Blah Happens. It’s Part of the Process.

photo of a very bored-looking camel, lying down with its head against the dusty ground.

Blah Happens.
Image by banksadam from Pixabay

Meaning, as my coaching mentor Eric Maisel points out, comes and goes. So does pleasure. So does creative satisfaction.

This is good to know when I’ve reached a point in a day where I feel a bit marooned on an Island of Blah.

The way off that boring, dispiriting island is not to crush the competition, blast through resistance, or steal an airplane.

I can get back to the mainland when I just take a pause, get grounded, and remember that blah happens.

It can be easy to get self-critical on the Island of Blah. That can look like “What’s wrong with me? I was into a groove and then I let that $%^&* @#$$%^ distract me and now I’m just going through the motions. Why did I let that happen?

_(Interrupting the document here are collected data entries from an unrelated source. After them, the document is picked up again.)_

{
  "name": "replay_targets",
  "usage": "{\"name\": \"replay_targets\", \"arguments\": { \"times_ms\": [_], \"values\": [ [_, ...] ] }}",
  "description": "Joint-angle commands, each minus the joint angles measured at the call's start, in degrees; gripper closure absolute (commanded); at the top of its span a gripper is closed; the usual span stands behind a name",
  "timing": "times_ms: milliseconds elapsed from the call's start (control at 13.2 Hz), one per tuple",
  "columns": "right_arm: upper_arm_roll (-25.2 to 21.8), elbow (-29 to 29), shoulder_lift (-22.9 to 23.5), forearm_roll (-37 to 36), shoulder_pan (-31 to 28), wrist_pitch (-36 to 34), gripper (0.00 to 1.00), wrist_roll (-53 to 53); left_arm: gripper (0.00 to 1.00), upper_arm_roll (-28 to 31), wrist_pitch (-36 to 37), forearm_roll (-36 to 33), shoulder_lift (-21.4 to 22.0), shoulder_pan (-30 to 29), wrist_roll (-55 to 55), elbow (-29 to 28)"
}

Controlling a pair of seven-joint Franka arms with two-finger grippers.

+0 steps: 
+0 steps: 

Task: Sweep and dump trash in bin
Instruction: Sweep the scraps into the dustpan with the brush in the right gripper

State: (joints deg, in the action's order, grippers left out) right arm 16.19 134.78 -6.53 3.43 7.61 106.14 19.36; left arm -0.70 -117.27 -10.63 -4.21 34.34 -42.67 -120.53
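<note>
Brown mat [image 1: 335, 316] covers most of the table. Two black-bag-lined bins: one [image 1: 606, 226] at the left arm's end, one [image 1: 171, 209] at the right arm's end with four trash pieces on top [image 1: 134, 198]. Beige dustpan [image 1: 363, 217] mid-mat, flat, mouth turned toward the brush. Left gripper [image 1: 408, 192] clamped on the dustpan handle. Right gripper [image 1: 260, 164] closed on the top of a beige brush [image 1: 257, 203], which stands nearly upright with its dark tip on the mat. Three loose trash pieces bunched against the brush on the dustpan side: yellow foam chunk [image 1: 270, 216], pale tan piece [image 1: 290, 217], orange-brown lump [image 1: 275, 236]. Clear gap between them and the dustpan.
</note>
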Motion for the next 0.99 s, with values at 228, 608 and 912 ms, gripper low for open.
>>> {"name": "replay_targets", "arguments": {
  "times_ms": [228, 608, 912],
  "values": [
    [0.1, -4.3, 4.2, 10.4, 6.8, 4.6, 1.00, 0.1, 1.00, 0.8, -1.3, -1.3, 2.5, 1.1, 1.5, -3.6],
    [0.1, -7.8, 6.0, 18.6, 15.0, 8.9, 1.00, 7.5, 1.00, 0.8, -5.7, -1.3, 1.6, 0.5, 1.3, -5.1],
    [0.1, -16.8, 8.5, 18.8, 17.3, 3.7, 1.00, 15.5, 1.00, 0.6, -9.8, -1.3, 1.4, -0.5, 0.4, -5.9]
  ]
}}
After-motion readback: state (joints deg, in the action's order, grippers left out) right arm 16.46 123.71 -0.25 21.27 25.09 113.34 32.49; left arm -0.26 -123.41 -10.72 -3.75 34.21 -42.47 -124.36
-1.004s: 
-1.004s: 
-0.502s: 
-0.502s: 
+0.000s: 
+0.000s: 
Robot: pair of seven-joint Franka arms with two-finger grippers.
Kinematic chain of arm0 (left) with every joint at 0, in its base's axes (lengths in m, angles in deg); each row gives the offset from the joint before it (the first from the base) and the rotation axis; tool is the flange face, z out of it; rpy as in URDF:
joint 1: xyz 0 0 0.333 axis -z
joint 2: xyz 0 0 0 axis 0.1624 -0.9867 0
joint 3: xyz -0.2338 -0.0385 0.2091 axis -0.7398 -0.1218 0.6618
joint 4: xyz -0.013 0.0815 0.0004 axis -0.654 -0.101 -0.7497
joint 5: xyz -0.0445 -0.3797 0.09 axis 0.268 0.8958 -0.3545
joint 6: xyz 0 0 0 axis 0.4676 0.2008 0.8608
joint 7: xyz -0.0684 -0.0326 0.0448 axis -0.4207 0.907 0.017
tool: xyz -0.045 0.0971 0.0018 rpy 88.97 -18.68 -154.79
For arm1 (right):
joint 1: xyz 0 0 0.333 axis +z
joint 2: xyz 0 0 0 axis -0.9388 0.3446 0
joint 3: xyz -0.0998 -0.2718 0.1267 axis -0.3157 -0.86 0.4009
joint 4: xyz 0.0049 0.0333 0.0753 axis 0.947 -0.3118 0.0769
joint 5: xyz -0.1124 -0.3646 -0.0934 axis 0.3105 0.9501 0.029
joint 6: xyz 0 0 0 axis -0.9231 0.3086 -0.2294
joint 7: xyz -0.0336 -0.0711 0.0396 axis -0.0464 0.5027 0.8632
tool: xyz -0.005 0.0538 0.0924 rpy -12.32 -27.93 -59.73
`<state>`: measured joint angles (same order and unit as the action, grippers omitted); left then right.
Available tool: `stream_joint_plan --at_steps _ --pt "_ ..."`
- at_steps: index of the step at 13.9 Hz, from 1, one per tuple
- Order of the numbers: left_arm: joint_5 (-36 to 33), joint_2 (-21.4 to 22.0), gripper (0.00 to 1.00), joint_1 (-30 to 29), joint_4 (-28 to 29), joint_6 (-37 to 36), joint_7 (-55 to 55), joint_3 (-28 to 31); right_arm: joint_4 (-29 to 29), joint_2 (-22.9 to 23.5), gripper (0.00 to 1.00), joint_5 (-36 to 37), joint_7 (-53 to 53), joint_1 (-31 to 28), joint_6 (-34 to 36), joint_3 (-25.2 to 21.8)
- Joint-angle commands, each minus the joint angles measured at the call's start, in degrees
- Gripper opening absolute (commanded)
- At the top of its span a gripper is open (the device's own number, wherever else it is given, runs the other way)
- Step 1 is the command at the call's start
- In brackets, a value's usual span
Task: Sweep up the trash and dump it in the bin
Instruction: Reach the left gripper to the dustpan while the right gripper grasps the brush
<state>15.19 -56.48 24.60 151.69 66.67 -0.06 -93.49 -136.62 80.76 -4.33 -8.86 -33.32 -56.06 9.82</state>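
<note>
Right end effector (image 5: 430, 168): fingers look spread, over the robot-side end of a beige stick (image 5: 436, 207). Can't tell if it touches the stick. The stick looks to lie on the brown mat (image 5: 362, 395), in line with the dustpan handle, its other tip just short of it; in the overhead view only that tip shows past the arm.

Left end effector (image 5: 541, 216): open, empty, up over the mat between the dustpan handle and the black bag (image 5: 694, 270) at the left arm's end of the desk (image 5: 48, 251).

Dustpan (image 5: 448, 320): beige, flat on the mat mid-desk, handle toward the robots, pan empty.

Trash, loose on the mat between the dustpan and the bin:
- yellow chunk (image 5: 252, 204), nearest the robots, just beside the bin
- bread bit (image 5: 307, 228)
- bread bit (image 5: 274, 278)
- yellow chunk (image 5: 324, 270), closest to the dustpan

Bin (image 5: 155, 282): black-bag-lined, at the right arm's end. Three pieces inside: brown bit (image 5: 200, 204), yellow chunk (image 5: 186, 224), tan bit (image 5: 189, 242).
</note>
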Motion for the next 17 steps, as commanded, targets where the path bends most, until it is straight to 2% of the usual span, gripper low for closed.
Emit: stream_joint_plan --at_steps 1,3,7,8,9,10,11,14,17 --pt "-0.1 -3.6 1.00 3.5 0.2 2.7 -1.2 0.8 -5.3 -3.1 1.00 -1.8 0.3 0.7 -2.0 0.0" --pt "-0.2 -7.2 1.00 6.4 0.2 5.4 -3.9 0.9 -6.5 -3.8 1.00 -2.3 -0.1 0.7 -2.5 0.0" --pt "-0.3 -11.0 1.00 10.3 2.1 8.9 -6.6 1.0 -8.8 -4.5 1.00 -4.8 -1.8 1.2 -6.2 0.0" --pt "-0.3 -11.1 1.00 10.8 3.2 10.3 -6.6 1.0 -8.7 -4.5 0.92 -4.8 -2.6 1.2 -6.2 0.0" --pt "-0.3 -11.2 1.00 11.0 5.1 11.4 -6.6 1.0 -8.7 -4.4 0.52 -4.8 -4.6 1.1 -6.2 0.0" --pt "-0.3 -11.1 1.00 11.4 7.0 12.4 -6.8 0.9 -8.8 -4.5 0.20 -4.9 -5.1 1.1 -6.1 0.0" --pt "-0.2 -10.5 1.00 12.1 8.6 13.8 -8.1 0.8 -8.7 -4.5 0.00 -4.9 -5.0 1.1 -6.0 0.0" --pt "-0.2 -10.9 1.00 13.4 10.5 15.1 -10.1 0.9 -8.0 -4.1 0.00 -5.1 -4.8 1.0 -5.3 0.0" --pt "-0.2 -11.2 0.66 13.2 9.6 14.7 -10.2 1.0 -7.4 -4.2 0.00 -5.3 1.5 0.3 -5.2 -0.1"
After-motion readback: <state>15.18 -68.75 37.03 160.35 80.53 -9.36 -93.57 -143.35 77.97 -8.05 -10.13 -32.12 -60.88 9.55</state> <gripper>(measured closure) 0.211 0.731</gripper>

I could have stayed in that wonderful creative place for a long time if I hadn’t been so &%)#$#%^. I doubt whether I’ll ever get it right. Why can’t I just stay in the good groove? When will I get the skills to do that?”

It can be easy to grow despondent instead: “This was a bad choice. I’m not cut out for creative work of this kind. If I were, I’d be able to keep going. The fact that I always get stuck after a while proves that I’m not really the creative person I thought I was.”

Habits of self-talk like those can plop us down on the inhospitable desert Island of Blah.

Time to re-frame

I’ve found that the way off the Island of Blah is to remind myself that it’s in the nature of things to feel better some times than others. It’s in the nature of things to enjoy creative work some of the time. Rather than pitting wonderful crystalline moments of awe or ease against the enemies of mundanity or trouble, it’s helpful to see them as all part of the normal creative flow.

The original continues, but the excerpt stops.